» **Data**:
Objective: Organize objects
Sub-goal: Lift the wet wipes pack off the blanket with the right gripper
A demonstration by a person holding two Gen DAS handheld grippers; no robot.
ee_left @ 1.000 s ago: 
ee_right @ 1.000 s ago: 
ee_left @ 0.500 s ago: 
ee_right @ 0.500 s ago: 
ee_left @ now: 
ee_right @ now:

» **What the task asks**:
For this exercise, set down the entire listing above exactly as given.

» **Written solution**:
Objective: Organize objects
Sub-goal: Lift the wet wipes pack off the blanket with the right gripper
A demonstration by a person holding two Gen DAS handheld grippers; no robot.
ee_left @ 1.000 s ago: 
ee_right @ 1.000 s ago: 
ee_left @ 0.500 s ago: 
ee_right @ 0.500 s ago: 
ee_left @ now: 
ee_right @ now:

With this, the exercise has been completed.